In contrast to the rackable enterprise hardware of yore, aptly ridiculed in current season of HBO's Silicon Valley, PureSec sells security in software form.

The code comes as a library that can be included in a project with a single import line. And the billing, as befits the serverless model, scales with active usage rather than time. If no one is using your cloud function, no one is paying.

As an example of a serverless function threat, consider a maliciously crafted command to invoke a function on AWS Lambda with SQL injection:

sls invoke -f insecure_app -d "{\"username\":\"foo' union select password from usersTable;--"}" -l

PureSec's SSRE would intercept the request and prevent it from executing, while passing information about the attack to the log files and dashboard.

The software also includes a behavioral engine to detect patterns that deviate from trainable norms.

CTO Ory Segal observed that developers don't always follow the least-privilege principle all the time. In the case of an AWS S3 bucket with write permission, called by code needing only read permission, PureSec's software would catch the discrepancy.

Segal also cited as an example an application that utilizes the AWS DynamoDB database. If the app needed only a specific table, but was configured to allow broader access, that too would be detected.
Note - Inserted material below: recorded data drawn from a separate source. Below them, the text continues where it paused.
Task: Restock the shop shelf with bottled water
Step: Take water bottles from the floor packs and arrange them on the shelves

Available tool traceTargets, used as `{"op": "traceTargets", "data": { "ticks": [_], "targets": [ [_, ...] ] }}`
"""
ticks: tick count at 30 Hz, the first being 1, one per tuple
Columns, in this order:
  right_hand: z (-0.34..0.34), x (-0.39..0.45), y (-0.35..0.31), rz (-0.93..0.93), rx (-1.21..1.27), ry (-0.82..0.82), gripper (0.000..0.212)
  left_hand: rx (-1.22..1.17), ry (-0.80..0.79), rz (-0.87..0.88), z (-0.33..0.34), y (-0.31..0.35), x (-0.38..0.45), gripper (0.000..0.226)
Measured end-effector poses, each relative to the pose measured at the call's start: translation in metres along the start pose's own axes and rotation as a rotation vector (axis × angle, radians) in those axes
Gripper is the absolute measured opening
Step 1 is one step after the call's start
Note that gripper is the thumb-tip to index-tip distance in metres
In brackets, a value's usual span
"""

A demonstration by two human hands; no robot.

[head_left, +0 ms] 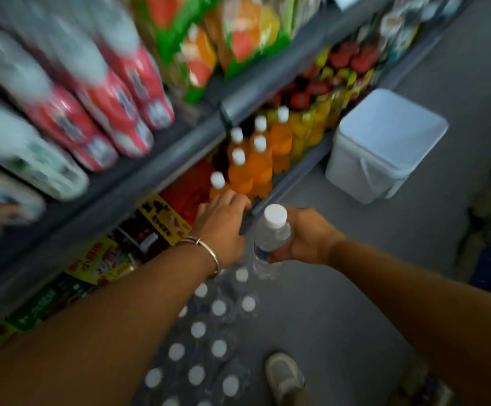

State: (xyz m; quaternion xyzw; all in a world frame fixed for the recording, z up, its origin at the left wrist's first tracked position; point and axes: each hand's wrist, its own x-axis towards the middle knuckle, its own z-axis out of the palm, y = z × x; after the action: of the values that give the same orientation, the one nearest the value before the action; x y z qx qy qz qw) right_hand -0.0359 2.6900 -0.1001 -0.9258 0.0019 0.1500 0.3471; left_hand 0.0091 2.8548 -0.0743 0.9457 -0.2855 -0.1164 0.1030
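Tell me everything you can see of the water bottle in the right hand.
The water bottle is clear plastic with a white screw cap and a blue patch of label low on its side. It looks full and stands roughly upright, held above the floor beside the lowest shelf. The right hand grips its body from the right; nothing else plainly touches it.

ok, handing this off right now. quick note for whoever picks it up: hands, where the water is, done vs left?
Right hand: grips one water bottle, white cap up, above the floor near the bottom shelf.
Left hand: reaches to the bottom shelf edge beside the orange drink bottles; the fingers curl over there, but whether they hold anything is unclear.
Supply: pack of water bottles on the floor below the arms, many white caps showing.
Done: one bottle pulled out. No water visible on the shelf, though the frame is blurred.
Left: shelve the held bottle, then the pack.
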Motion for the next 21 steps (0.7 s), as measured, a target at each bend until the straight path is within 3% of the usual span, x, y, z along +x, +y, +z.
{"op": "traceTargets", "data": {
  "ticks": [7,12,16,21],
  "targets": [
    [-0.194,-0.055,-0.174,-0.185,0.029,0.138,0.061,-0.071,0.119,0.019,-0.241,0.05,-0.04,0.038],
    [-0.325,-0.112,-0.302,-0.32,-0.031,0.2,0.037,-0.112,0.232,0.06,-0.403,0.086,-0.09,0.04],
    [-0.411,-0.146,-0.399,-0.466,0.015,0.268,0.047,-0.126,0.33,0.085,-0.523,0.113,-0.13,0.038],
    [-0.501,-0.2,-0.506,-0.604,-0.005,0.289,0.016,-0.091,0.477,0.117,-0.653,0.141,-0.175,0.03]
  ]
}}
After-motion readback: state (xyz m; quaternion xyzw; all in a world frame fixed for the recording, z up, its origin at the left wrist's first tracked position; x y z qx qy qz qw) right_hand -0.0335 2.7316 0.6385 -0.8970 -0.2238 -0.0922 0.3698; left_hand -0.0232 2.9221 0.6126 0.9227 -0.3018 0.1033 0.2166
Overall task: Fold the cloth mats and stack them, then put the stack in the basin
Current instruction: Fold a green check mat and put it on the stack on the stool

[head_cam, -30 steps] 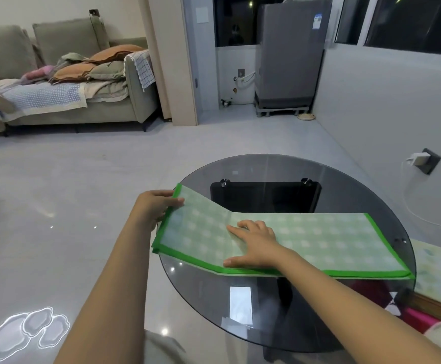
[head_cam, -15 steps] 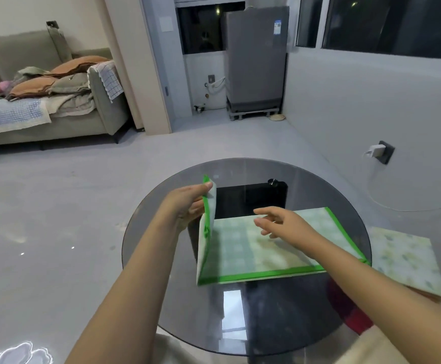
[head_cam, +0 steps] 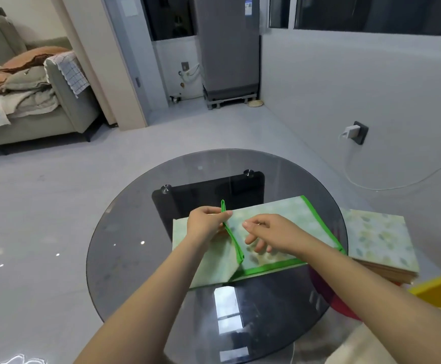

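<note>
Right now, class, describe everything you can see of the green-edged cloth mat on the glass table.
The green-edged cloth mat is a thin, soft-looking fabric, pale green with a faint checked print and a bright green border. It lies on the round glass table, partly folded: its left portion is lifted and turned over toward the right, the bound edge standing up along the middle. The left hand pinches that raised edge; the right hand hovers open just above the flat half. Whether the right hand touches it cannot be told.

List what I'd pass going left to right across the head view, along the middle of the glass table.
Bare glass table → left hand, pinching the green-edged cloth mat → right hand, open above the mat → stack of folded mats beside the table.
</note>
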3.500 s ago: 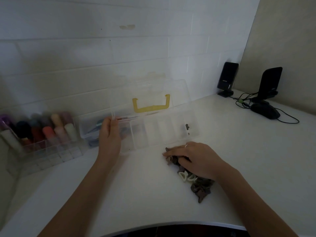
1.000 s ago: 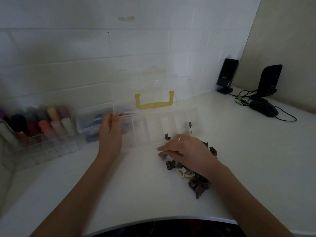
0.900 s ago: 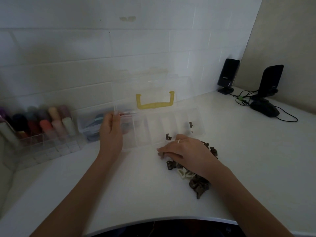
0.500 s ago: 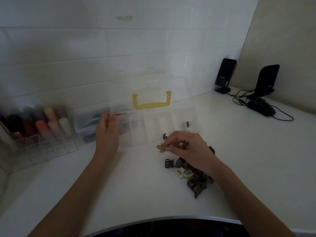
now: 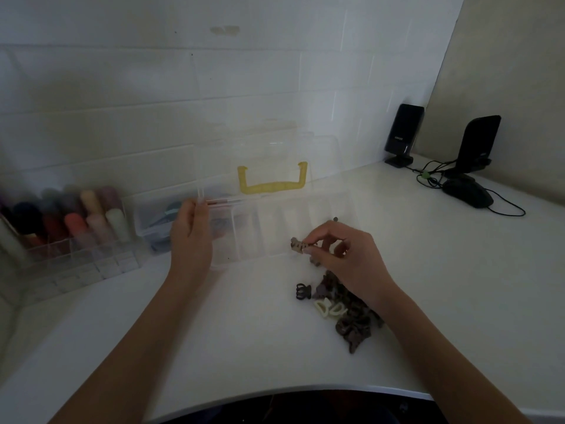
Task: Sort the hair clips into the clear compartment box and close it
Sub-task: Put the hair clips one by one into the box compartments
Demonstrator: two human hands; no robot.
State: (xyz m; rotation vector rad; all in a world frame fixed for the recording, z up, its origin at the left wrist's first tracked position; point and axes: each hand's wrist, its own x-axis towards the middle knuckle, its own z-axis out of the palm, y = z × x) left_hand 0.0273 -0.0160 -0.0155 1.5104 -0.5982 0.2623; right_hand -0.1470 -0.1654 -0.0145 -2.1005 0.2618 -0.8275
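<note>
The open compartment box (image 5: pixel 275 228) sits on the counter (image 5: pixel 244 332) against the wall, an organiser (image 5: pixel 70 231) to its left. The clip pile (image 5: pixel 345 310) lies before its right end (two speakers (image 5: pixel 403 133) far right).

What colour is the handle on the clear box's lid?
Yellow: the handle on the open lid of the clear box, shown in the head view.
</note>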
According to a scan of 1000 open-source serverless projects conducted by PureSec, 21 per cent had one or more critical vulnerabilities or misconfigurations. (Arguably, the most noteworthy finding was the DotNet projects had twice as many vulnerabilities as projects written in the other runtimes: Go, Java, Python, and NodeJS.)

Segal said the challenge developing PureSec's software was figuring out how to make it work without root access.